If you do just one pair I would say that you could go with the BN (they will try to eat the fry if that is what you want) and the tetras.

There may be some on here that will say you could do two pairs (I agree you _could_ do two). But I don't think this is ideal for a tank this size and with the other fish you want to stock. There is my two cents. Let us know if you have any other questions other wise good luck.


----------



## Newbreed (Feb 23, 2009)

The Bn pleco's haven't disturbed any fry in my tank's so far. i have gotten ram's to breed with the bn's in the tank and have had no problem's

On the firemouth note i will probably do the 5 to start and then see what happens If i get 1 mean pair then i get 1 mean pair. If i can get 2 pair's then i shall do 2

Do you have any other idea's on wha ti can do with this size tank as in medium to alrger sized cichlids


----------



## cage623 (Feb 2, 2008)

Are you asking for something else to keep with the 5 FMs? Cause I'd say nothing else would work in that tank with 5.

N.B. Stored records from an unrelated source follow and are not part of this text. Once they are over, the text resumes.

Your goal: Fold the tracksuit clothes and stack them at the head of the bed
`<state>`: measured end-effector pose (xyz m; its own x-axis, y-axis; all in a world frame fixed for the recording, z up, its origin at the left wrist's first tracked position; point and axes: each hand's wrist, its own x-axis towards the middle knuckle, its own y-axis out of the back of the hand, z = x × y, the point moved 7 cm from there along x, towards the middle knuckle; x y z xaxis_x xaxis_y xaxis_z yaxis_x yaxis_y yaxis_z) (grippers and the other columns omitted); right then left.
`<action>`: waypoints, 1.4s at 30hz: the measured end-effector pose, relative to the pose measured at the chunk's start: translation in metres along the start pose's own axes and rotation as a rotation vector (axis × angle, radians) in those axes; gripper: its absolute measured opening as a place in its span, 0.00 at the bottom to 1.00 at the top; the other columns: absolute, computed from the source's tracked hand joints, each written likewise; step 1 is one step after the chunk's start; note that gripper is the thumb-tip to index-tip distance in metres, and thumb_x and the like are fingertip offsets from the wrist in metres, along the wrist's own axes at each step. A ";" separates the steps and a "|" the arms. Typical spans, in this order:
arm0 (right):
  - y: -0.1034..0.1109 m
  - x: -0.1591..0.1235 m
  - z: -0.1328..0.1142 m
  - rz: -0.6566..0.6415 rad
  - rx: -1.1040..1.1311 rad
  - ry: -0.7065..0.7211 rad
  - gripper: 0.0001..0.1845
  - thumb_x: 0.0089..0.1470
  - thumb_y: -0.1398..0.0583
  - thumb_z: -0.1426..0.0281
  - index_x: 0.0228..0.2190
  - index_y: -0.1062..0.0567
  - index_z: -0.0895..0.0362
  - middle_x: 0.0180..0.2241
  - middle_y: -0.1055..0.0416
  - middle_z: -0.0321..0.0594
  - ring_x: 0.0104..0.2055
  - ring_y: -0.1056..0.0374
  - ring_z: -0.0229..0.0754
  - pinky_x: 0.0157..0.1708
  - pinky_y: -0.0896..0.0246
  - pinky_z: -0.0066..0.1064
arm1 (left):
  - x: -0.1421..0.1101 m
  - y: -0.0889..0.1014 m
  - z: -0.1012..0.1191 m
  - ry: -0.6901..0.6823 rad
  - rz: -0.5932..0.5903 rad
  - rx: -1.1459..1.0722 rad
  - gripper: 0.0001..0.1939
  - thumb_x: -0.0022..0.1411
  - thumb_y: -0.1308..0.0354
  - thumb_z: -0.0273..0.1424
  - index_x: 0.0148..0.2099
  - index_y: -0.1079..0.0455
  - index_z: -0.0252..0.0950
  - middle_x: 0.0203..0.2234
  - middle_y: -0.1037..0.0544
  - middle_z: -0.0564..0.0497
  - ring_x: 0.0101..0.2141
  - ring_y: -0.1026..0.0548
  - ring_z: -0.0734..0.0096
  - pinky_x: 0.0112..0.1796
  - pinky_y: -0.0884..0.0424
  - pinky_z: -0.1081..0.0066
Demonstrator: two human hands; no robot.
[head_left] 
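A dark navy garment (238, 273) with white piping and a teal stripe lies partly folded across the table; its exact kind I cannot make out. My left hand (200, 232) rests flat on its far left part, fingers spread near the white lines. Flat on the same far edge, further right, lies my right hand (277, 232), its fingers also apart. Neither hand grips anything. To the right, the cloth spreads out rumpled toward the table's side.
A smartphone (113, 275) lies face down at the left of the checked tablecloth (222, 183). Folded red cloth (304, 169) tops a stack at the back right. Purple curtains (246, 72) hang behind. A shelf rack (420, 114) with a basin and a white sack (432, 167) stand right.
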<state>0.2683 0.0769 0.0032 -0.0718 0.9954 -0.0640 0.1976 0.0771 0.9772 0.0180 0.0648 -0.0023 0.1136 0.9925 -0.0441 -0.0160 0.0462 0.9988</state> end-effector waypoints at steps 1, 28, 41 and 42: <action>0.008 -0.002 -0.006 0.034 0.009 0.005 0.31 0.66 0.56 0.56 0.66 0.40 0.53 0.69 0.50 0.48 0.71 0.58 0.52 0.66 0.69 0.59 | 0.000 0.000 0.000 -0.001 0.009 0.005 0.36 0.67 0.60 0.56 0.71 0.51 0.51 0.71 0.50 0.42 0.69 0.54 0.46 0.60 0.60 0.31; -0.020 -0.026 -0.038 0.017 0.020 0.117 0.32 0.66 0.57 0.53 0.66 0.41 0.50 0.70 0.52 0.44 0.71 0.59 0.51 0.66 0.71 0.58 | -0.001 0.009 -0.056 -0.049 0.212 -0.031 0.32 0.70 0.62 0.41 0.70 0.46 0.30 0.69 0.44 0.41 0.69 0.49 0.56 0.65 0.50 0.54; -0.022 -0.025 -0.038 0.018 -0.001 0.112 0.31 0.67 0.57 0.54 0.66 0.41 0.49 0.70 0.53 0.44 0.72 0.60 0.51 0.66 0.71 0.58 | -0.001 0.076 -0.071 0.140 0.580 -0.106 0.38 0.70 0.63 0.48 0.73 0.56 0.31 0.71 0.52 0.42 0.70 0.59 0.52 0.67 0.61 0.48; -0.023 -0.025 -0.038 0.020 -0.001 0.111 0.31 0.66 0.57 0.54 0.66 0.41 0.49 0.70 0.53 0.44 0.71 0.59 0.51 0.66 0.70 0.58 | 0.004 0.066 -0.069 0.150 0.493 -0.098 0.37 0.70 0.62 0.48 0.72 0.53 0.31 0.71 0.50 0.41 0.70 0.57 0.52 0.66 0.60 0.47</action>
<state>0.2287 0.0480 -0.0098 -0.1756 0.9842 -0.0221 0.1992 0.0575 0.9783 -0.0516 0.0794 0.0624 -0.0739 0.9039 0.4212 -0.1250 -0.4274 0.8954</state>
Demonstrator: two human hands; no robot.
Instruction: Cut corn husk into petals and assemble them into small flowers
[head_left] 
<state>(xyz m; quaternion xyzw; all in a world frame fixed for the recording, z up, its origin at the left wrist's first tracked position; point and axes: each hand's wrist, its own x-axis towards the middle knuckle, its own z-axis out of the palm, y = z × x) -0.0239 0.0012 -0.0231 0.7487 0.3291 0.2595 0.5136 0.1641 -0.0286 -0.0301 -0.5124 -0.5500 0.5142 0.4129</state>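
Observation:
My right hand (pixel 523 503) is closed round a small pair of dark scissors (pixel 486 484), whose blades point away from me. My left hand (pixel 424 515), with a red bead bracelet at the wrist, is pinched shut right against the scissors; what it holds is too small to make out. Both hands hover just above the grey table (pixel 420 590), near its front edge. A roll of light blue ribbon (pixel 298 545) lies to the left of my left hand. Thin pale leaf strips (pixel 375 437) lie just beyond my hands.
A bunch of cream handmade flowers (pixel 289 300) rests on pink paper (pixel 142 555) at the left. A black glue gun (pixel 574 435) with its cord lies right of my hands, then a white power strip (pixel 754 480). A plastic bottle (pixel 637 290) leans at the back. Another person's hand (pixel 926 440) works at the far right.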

If you are thinking about not doing the firemouths and are looking for other seggestions than you can do plenty with that tank. Cons, sajica, cutteri, rainbows, mixteco, a jd, severum, salvini, just to name a few.

I would suggest a pair of firemouths or a pair of rainbows and maybe another cichlid, like a male con, if you must do something else in the tank.


----------



## Newbreed (Feb 23, 2009)

How about this.

A pair of firemouth's
6 congo tetra's
1 male convict 
1 female EBJD


----------



## Newbreed (Feb 23, 2009)

How about this.

A pair of firemouth's
6 congo tetra's
1 male convict 
1 female EBJD


----------



## cage623 (Feb 2, 2008)

*Newbreed*

I'm going to step away from this topic for a minute and invite you to read what I wrote in the red devil topic in this same forum before I respond to any more posts in this topic. I don't think we are seeing eye-to-eye right now. I'll just leave it at that.


----------



## Newbreed (Feb 23, 2009)

I went with

4 firemouth's that will be weeded down to a pair probably 
1 black convict.
and 2 bushy nose pleco's

Can you suggest any other type of schooling fish?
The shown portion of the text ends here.